- [Work to be completed]: Scan the entries below for the word "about". Copy out every line in which it occurs.

- [Supplied records]:
┄┄┄┄┄┄

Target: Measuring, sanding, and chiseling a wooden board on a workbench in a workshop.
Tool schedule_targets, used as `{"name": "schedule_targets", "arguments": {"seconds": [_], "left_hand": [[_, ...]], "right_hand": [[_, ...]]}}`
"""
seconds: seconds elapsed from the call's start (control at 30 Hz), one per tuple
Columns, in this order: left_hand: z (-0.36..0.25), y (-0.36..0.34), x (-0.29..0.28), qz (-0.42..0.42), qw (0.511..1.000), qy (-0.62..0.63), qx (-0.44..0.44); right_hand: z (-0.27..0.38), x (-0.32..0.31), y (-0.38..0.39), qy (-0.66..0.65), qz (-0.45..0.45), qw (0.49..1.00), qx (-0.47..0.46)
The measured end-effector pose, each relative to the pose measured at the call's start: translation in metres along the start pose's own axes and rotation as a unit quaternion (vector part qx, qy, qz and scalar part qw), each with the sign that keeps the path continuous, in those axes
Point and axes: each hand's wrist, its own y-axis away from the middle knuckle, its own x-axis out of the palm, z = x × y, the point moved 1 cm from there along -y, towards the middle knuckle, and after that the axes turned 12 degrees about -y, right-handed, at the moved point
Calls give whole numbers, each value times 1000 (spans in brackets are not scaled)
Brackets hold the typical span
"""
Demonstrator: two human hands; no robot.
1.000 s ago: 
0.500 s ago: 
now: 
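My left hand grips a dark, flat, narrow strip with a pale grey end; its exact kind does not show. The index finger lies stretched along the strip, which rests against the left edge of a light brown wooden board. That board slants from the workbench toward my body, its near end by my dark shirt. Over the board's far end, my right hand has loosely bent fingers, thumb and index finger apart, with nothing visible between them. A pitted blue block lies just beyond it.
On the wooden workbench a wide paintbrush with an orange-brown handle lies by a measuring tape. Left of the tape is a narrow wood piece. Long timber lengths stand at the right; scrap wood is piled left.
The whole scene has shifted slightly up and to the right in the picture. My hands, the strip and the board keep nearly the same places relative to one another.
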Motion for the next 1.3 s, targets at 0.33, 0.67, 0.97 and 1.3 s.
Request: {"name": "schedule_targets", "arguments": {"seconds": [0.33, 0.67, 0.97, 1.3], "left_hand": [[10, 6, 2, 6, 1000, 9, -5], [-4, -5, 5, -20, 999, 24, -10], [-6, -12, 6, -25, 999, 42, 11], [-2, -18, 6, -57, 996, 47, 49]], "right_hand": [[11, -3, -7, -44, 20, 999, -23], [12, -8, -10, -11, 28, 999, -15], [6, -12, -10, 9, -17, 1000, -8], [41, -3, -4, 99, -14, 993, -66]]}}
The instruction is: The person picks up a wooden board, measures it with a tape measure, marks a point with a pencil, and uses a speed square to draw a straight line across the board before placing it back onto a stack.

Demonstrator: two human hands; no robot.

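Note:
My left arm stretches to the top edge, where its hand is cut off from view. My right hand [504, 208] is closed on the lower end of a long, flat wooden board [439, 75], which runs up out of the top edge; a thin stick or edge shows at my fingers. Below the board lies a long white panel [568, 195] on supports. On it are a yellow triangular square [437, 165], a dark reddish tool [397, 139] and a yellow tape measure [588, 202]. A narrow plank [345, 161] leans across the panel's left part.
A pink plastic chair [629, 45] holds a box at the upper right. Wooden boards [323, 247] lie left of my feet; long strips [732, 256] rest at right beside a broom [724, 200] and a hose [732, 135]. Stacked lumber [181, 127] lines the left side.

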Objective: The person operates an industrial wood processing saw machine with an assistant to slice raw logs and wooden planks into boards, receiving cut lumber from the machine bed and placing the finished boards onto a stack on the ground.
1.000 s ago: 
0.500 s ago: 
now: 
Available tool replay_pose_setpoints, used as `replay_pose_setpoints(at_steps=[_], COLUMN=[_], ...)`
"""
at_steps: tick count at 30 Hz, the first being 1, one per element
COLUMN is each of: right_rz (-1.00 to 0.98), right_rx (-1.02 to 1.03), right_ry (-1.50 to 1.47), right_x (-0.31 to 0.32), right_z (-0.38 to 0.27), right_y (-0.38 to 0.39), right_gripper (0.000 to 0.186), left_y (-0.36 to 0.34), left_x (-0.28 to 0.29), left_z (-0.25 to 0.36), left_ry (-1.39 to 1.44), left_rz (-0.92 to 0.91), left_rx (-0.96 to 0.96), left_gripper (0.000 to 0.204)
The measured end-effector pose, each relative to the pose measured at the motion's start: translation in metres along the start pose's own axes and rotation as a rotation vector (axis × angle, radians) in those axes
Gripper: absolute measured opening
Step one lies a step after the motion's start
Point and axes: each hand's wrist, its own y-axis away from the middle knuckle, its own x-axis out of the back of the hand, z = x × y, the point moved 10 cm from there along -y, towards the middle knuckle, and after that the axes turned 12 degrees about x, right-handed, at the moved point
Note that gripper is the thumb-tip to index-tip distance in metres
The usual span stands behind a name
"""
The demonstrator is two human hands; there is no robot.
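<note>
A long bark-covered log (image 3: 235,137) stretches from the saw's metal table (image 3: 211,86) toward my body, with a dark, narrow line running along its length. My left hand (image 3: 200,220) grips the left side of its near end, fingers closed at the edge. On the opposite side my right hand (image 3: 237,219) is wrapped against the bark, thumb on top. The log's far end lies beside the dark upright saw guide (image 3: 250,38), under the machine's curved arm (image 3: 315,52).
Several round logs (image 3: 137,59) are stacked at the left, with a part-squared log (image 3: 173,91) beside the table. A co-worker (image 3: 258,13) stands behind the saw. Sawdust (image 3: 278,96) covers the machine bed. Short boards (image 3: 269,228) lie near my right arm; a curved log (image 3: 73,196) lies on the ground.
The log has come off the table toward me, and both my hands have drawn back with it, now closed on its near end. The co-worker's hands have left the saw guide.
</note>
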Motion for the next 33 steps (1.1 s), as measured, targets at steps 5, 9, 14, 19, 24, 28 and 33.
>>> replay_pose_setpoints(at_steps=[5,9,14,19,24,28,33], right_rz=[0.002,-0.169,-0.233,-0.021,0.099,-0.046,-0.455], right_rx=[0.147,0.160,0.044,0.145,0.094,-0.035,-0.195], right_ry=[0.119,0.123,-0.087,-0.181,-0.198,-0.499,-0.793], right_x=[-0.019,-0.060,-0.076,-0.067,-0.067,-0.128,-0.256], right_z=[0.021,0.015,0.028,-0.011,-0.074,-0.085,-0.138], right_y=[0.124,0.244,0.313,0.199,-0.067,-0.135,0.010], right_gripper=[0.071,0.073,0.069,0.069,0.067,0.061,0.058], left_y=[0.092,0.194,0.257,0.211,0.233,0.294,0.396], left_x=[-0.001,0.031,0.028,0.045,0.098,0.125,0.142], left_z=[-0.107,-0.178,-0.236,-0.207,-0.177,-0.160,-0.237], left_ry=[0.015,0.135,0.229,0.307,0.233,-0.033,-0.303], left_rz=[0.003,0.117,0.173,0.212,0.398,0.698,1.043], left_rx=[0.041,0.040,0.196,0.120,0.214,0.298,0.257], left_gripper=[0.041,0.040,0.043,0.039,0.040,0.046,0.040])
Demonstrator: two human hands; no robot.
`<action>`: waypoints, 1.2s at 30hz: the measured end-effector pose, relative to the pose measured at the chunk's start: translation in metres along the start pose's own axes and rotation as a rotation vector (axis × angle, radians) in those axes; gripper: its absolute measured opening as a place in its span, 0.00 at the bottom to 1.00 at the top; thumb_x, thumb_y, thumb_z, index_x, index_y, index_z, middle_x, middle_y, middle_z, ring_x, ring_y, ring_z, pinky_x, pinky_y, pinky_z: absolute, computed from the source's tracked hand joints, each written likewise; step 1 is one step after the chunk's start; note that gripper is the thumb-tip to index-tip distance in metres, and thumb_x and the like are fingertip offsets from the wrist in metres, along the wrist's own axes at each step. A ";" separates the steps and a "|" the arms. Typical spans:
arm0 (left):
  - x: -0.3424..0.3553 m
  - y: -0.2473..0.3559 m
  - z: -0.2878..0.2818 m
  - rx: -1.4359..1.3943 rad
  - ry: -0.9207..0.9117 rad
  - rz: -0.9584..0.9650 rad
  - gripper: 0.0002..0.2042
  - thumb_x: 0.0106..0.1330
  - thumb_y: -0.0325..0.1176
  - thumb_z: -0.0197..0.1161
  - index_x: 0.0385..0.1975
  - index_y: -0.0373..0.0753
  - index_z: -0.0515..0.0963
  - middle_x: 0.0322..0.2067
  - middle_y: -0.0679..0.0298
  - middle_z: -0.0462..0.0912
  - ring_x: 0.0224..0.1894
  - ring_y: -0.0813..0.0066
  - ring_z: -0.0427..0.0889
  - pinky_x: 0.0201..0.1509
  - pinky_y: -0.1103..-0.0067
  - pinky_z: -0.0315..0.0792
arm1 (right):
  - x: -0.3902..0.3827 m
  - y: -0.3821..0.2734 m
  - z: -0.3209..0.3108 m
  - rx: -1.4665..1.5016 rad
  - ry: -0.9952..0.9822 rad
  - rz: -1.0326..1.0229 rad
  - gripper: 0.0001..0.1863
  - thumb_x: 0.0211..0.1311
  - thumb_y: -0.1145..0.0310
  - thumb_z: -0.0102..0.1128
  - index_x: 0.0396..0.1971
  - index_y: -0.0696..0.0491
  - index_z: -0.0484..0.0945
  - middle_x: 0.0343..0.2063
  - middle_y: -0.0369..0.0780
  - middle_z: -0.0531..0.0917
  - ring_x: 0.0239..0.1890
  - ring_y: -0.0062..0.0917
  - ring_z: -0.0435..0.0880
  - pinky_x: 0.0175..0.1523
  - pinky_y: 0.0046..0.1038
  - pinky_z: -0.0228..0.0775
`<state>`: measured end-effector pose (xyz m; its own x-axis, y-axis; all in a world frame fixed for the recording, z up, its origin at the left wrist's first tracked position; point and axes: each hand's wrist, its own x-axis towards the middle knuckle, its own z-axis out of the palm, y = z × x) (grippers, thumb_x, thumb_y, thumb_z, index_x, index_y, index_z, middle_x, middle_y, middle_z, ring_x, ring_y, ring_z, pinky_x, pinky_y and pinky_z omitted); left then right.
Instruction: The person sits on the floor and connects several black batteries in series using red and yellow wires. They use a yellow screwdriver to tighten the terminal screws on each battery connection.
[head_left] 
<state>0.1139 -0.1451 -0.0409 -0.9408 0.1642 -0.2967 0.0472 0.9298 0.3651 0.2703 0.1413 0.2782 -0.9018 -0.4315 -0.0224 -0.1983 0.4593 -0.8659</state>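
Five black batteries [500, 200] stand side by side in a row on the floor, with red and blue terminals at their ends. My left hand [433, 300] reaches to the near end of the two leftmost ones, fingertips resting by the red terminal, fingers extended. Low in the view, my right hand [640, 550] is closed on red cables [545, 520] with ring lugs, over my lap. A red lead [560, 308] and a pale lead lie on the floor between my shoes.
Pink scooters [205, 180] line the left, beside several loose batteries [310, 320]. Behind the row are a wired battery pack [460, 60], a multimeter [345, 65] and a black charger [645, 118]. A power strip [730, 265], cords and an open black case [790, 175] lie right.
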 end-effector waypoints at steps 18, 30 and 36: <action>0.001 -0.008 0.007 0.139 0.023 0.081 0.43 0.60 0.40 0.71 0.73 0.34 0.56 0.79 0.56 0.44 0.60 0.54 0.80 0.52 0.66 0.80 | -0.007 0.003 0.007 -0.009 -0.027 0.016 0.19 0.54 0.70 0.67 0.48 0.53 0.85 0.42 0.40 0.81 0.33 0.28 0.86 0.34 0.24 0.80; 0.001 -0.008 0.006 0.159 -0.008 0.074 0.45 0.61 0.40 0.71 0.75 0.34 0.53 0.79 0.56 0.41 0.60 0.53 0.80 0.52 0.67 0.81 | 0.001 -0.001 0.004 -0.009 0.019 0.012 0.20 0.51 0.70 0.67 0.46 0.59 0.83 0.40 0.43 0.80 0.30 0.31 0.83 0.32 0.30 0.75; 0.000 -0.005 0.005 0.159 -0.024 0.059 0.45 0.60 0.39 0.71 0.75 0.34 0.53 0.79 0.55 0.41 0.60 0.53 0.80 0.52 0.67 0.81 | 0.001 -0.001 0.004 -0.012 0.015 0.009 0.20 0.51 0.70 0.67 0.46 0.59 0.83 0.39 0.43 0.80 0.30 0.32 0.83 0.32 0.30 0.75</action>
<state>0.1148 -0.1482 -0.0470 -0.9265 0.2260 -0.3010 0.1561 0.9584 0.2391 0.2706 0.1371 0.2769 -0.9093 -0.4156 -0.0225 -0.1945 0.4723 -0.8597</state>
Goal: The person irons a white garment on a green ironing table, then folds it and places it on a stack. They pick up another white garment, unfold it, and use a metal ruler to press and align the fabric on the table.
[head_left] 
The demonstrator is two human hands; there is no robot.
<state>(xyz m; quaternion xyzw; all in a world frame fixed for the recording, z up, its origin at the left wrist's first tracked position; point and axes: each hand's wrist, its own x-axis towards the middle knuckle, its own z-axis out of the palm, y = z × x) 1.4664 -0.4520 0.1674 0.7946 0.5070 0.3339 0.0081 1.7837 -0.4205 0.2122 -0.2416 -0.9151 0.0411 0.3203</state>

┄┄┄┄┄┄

- [Answer area]:
Point and axes: each hand's wrist, its own y-axis away from the middle knuckle, its own x-axis out of the palm, z = x × y, the point moved 1 cm from there along -y, towards the middle knuckle, and after that the axes turned 12 degrees about -y, right-handed, at the moved point
Point and axes: each hand's wrist, its own y-axis away from the middle knuckle, its own x-axis out of the back of the hand, z = x × y, the point moved 10 cm from there along -y, towards the middle knuckle, and after that the axes turned 12 degrees about x, right-handed, at the moved point

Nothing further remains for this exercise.